Problem details - What is needed is every line of the data that includes the word "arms". Please copy each one.
*** Dataset extract Section Begins ***
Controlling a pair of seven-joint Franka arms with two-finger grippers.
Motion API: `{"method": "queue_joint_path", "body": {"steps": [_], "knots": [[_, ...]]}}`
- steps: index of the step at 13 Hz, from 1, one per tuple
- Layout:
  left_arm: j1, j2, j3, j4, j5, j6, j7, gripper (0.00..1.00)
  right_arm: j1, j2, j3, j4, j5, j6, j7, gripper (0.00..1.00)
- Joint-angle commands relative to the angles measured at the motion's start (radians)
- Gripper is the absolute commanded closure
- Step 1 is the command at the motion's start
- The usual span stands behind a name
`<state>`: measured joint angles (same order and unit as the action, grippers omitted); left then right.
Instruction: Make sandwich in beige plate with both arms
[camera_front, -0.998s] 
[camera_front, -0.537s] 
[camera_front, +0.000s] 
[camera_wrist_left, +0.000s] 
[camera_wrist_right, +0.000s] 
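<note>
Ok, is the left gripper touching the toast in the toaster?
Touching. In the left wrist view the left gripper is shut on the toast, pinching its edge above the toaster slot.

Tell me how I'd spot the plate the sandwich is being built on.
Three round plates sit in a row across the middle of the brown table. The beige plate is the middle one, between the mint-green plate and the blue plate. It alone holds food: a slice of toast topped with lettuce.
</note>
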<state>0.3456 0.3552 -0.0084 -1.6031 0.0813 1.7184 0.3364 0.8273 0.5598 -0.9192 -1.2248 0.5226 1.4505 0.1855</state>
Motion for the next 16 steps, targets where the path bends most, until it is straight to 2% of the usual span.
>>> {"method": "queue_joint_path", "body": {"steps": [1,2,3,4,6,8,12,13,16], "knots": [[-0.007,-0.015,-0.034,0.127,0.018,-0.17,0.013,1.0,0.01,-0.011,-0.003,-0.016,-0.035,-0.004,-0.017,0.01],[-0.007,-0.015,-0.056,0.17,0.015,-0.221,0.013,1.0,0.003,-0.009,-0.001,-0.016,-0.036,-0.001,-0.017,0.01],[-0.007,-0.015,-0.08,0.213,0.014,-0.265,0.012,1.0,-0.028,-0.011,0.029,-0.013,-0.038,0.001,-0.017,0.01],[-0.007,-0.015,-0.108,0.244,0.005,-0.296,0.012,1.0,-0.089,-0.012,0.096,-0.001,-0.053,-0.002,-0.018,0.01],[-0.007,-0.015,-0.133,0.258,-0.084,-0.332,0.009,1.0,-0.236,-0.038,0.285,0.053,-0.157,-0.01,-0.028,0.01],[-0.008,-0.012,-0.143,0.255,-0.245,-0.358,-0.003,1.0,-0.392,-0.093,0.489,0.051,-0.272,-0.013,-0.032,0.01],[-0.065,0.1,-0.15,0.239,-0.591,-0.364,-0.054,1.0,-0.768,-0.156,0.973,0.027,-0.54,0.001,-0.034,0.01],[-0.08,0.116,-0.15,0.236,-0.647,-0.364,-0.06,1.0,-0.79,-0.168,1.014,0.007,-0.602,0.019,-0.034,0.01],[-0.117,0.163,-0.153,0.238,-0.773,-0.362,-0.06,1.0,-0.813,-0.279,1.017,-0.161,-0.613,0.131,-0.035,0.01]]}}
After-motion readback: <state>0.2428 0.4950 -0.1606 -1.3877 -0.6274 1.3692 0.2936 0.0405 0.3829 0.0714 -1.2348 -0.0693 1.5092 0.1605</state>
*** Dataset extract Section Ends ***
Answer below -
Controlling a pair of seven-joint Franka arms with two-finger grippers.
Instruction: Make sandwich in beige plate with both arms

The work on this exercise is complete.